→ WHAT THE TASK REQUIRES
Once the line with "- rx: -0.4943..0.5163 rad" is found in the data, output it and each following line exactly, up to and including the line with "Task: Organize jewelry", and nothing before or after.

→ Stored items
——

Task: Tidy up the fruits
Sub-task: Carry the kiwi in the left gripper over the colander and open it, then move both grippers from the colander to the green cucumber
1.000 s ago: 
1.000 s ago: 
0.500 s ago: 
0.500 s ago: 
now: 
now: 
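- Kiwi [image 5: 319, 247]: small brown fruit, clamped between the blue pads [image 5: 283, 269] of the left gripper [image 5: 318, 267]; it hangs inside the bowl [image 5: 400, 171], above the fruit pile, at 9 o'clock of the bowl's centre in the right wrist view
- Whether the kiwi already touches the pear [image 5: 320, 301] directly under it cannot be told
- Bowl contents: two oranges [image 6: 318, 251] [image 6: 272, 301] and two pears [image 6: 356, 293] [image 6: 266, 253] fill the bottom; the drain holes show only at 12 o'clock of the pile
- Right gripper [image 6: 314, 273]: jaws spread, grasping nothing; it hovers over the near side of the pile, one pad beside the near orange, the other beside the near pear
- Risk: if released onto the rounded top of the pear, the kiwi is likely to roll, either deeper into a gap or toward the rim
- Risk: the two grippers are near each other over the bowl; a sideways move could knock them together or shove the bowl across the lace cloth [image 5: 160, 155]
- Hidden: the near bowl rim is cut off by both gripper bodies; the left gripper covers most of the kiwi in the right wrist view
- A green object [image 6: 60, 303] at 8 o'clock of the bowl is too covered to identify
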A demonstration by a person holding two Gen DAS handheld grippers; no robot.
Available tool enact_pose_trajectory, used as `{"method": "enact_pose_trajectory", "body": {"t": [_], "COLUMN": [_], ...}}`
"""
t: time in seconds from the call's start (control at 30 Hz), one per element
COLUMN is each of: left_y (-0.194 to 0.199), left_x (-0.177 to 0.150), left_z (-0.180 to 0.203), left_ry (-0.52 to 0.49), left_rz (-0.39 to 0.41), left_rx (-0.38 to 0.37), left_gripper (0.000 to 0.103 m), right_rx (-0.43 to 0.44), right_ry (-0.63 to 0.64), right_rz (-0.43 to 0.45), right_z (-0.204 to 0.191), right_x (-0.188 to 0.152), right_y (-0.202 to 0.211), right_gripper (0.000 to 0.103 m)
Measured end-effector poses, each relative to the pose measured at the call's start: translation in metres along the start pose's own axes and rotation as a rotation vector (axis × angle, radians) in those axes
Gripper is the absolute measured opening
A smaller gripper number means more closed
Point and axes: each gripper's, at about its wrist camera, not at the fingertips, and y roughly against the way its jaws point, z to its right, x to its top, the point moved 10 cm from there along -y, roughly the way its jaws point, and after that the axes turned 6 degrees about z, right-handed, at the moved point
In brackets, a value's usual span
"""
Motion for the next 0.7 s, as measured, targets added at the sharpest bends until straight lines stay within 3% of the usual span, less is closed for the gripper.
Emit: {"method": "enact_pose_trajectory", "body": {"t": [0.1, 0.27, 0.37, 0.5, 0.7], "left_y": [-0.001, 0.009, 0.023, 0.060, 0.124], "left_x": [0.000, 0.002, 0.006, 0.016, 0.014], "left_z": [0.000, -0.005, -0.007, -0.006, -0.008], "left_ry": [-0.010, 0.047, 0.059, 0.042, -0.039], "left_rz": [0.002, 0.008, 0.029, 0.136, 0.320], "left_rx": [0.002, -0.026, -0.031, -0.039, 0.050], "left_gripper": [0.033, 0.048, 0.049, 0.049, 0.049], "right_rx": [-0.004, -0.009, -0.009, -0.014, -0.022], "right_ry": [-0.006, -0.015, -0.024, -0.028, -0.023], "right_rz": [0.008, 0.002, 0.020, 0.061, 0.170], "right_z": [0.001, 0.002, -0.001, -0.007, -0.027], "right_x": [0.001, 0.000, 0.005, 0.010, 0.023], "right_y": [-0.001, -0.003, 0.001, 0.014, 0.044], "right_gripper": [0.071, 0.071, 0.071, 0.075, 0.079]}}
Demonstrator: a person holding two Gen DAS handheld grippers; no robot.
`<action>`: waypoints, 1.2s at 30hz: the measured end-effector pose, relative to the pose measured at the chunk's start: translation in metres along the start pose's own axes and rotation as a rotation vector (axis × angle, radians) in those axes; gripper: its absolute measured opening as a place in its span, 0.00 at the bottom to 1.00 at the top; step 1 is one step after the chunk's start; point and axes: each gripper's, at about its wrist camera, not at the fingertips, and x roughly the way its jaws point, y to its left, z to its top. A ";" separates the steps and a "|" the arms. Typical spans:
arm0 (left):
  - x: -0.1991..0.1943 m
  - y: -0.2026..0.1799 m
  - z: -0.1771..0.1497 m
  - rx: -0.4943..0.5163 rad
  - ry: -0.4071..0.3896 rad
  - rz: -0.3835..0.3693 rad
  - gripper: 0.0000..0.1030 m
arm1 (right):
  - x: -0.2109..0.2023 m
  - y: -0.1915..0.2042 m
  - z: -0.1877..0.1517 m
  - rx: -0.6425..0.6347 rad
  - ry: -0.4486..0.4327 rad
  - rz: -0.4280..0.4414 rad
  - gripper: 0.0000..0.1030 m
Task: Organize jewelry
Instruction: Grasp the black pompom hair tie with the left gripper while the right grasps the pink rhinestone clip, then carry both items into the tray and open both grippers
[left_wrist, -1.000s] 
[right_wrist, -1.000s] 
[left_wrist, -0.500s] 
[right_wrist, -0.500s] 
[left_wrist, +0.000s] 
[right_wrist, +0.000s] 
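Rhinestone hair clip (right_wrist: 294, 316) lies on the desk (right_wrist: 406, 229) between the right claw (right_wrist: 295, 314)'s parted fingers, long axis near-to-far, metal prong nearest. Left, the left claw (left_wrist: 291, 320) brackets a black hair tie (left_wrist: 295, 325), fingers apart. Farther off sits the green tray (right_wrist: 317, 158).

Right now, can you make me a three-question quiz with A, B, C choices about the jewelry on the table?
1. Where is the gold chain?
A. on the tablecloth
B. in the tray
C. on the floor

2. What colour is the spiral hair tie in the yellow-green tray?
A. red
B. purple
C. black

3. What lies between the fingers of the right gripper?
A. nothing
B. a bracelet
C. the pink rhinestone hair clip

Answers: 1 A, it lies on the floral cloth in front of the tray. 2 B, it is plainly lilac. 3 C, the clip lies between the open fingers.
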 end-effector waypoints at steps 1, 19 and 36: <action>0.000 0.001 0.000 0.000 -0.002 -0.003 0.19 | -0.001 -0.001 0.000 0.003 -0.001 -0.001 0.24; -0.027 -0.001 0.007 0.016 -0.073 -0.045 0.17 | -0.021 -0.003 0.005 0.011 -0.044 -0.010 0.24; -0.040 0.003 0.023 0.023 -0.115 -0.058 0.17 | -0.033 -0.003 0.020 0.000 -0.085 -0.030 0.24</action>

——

→ RESULT BELOW
  - rx: -0.4943..0.5163 rad
  - ry: -0.4071..0.3896 rad
  - rz: -0.3835..0.3693 rad
  - gripper: 0.0000..0.1030 m
arm1 (right):
  - x: -0.2109..0.2023 m
  - y: -0.1915..0.2042 m
  - z: -0.1877..0.1517 m
  - rx: -0.6425..0.6347 rad
  - ry: -0.4486..0.4327 rad
  - rz: -0.4280..0.4414 rad
  - gripper: 0.0000..0.1030 m
Task: Organize jewelry

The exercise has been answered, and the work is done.